Of hearts and minds and media monopolies

Lyutvi Mestan, leader of the Movement for Rights and Freedoms, says that Delyan Peevski’s media do not constitute a monopoly because they make up only one per cent of the media market in Bulgaria.

In the famous phrase of the early 1960s, well, he would say that, wouldn’t he?

As leader of the MRF, a key element of Bulgaria’s current ruling axis, Mestan is also the parliamentary leader of Peevski, whose place as an MP has been confirmed by the Constitutional Court in spite of challenges to it on the basis of the abortive appointment of Peevski as head of the State Agency for National Security in June 2013.

It was that appointment that unleashed widely-supported public protests demanding the resignation of the government for which the Bulgarian Socialist Party holds the mandate.

It is commonplace for the anti-Peevski, and by extension anti-government, camp to refer to the controversial figure as a “media mogul”. This is a term with which Peevski, it has been repeatedly reported, is not comfortable.

For months, from the point of view of the Peevski camp, the position was that he could not be called a media mogul because the New Bulgarian Media Group is not his, but his mother’s, Irina Krasteva. The company is no small affair, given the ownerships of television stations, newspapers, magazines and websites.

So it was with glee that the anti-government movement seized on Peevski’s use of the term “my media” in an interview with a website owned by the New Bulgarian Media Group, in which Peevski was quoted as speaking of the alleged pressure he came under from then-interior minister Tsvetan Tsvetanov, in the words of Peevski, to extend an umbrella over certain organised crime figures.

Given the “aha!” reaction to the use of the expression “my media”, Peevski later sought to say that what he meant was the media owned by his family.

But then, in an interview on February 22 with Nova Televizia, Mestan used a strikingly similar expression – “the media of Delyan Peevski”, in literal translation.

Mestan was arguing that the newspapers of Peevski (“he (Peevski) has no newspapers, but if we assume that the newspapers of his family are his”) made up only five to six per cent of newspapers in Bulgaria, so once all media were taken into account, this came to one per cent. Hardly a monopoly, according to Mestan.

It is arguably fair to say that this is an argument unlikely to be accepted by the movement that wants the current ruling axis gone from its control of Bulgarian public life, nor by those who seek to delve into the ownerships – of media and otherwise – of Peevski, his family and his allies.

For that movement, the struggle is against not only the ruling axis of the BSP and MRF (and Volen Siderov’s far-right Ataka party that had a crucial role in putting this government in place and keeping it there) but also the wider pervasiveness of the interests behind the scenes determined to keep this ruling axis in place.
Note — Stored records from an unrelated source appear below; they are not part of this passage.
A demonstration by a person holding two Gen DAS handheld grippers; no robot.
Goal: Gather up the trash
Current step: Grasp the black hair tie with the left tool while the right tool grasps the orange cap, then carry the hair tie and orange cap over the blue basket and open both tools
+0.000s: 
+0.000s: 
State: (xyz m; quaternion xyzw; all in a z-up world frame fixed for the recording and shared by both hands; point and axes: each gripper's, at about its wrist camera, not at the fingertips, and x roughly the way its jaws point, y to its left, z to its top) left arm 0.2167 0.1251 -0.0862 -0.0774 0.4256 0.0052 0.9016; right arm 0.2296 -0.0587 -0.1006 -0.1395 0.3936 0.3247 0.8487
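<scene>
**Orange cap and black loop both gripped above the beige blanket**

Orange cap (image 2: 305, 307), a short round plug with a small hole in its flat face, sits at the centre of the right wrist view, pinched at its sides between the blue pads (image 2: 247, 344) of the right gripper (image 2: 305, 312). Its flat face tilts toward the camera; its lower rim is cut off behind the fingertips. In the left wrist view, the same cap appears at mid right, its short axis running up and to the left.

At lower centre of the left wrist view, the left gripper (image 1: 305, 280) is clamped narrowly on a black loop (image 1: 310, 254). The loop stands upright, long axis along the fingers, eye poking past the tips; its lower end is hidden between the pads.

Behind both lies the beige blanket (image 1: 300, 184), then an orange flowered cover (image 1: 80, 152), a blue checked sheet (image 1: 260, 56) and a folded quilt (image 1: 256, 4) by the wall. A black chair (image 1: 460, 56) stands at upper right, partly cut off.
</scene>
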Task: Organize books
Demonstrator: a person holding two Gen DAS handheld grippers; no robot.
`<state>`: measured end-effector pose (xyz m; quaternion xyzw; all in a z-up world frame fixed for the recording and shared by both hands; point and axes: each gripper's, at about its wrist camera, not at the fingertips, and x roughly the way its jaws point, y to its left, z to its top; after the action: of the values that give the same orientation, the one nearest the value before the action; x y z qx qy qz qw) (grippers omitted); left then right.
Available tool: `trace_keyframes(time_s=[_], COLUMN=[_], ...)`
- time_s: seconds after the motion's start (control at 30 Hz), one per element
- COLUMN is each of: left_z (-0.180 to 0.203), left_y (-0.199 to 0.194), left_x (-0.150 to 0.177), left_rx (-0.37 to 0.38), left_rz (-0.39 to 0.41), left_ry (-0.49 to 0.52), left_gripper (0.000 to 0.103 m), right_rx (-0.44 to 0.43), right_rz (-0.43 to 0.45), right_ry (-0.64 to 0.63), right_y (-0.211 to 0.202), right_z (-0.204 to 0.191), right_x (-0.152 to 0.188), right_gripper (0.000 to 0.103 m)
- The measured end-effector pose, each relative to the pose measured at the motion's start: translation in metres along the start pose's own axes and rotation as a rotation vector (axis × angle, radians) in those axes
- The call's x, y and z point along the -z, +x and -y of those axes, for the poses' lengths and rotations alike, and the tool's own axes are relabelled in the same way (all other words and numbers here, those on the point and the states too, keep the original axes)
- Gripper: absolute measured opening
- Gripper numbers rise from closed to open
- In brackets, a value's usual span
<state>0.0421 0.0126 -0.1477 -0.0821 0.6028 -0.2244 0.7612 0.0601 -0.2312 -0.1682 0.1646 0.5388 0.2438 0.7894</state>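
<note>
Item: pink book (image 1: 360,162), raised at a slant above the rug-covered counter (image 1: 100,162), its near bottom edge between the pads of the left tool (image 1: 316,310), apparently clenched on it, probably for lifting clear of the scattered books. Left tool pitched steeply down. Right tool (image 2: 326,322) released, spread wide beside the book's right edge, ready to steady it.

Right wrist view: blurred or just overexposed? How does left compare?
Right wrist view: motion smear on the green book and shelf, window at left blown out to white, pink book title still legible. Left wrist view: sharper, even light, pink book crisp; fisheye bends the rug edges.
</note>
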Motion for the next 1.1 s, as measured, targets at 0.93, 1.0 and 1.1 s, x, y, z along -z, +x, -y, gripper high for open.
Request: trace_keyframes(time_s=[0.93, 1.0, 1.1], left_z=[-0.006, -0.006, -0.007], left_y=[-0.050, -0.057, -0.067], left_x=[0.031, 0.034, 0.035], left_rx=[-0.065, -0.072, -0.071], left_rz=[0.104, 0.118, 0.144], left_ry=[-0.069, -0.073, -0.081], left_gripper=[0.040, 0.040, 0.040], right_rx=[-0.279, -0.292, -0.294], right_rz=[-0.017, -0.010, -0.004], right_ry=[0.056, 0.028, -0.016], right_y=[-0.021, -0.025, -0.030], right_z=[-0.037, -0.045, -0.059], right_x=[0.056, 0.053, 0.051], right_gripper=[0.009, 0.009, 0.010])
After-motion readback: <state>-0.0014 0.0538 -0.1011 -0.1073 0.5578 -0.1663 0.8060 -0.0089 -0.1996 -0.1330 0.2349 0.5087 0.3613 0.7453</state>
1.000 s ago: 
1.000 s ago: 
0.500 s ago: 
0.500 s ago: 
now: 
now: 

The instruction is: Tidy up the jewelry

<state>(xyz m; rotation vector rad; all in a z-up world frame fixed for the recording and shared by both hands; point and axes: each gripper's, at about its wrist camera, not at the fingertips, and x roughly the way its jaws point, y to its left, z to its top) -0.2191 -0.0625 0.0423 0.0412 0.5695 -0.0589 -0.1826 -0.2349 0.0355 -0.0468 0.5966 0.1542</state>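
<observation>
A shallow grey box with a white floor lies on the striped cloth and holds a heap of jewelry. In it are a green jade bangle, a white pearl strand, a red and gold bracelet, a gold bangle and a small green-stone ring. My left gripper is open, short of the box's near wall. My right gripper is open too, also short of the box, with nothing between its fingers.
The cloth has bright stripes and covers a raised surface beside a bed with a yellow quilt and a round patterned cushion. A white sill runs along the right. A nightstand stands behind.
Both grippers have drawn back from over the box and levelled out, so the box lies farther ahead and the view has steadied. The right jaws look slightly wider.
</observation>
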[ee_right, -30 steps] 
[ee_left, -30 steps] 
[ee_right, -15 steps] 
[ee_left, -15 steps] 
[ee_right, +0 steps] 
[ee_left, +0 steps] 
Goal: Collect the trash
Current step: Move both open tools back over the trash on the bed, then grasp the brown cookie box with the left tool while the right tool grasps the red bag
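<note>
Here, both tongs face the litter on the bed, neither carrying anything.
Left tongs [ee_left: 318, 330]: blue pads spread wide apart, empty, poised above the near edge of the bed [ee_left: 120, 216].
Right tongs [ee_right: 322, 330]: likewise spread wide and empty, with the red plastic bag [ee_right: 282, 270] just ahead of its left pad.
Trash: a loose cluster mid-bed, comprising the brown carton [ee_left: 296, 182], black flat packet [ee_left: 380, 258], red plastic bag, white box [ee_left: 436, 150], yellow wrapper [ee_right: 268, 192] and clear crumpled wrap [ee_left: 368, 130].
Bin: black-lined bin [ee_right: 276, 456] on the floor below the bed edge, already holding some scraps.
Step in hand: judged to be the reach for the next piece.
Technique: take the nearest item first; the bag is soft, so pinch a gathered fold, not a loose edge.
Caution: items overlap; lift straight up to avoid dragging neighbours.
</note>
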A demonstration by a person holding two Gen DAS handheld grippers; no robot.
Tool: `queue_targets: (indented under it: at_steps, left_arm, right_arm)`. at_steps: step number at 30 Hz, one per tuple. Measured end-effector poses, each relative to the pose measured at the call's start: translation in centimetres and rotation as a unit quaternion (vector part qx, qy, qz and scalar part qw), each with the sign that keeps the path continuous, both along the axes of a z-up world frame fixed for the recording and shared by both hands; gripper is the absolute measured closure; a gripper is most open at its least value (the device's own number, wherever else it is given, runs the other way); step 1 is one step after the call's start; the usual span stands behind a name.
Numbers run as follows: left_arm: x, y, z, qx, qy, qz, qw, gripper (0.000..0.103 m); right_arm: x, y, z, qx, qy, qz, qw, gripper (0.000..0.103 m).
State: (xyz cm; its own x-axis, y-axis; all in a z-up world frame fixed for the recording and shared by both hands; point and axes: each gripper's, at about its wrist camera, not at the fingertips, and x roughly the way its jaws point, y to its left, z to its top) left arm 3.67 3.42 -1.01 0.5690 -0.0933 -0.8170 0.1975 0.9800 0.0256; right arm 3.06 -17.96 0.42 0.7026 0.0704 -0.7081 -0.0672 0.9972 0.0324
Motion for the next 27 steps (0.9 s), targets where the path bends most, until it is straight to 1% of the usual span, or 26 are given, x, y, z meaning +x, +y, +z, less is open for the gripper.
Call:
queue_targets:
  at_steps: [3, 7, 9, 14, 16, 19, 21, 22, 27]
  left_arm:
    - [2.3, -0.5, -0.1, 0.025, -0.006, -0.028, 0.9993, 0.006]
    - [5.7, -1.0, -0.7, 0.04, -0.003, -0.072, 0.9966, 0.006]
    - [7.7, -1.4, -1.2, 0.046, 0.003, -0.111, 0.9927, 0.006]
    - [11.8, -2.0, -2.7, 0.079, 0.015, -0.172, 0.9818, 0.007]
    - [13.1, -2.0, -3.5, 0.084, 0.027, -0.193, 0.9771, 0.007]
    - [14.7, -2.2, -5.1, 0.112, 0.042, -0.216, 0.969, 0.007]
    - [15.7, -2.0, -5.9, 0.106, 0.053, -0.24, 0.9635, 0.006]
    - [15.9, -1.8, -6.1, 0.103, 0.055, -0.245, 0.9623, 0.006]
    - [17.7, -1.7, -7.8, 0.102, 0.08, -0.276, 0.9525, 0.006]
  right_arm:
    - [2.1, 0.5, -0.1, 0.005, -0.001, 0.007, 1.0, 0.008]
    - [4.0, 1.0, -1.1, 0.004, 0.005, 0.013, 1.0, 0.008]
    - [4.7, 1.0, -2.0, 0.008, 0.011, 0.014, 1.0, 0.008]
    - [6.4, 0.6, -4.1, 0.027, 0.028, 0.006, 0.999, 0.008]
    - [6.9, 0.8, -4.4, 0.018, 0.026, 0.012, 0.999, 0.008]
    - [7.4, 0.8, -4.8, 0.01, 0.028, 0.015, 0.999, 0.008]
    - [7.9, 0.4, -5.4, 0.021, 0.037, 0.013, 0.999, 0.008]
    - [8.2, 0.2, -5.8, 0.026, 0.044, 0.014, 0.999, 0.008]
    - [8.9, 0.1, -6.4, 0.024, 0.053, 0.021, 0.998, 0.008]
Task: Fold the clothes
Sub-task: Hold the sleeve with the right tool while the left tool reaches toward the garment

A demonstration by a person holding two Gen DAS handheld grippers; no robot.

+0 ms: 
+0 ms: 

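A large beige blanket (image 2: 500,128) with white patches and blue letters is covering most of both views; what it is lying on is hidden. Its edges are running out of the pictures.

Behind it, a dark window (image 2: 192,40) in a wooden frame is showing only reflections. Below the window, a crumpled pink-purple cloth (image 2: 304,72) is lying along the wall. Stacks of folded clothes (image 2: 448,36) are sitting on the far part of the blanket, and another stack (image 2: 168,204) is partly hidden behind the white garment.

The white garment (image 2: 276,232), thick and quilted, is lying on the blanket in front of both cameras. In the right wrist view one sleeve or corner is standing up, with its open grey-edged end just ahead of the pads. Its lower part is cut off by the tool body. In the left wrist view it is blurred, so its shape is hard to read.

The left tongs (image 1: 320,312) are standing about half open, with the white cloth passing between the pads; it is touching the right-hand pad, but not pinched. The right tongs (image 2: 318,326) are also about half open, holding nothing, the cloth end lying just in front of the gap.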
Already intense, this struggle will become even more intense in the about three months remaining to Bulgaria’s European Parliament elections on May 25 2014.

The unfolding narrative, which began not with the formation of the cabinet in May 2013 but well before that with the February “cost-of-living” protests mobilised around high electricity bills and overall disillusionment with Bulgaria’s politicians, has produced – among other things – even its own nexus of media and politics, in the “Bulgaria without Censorship” phenomenon.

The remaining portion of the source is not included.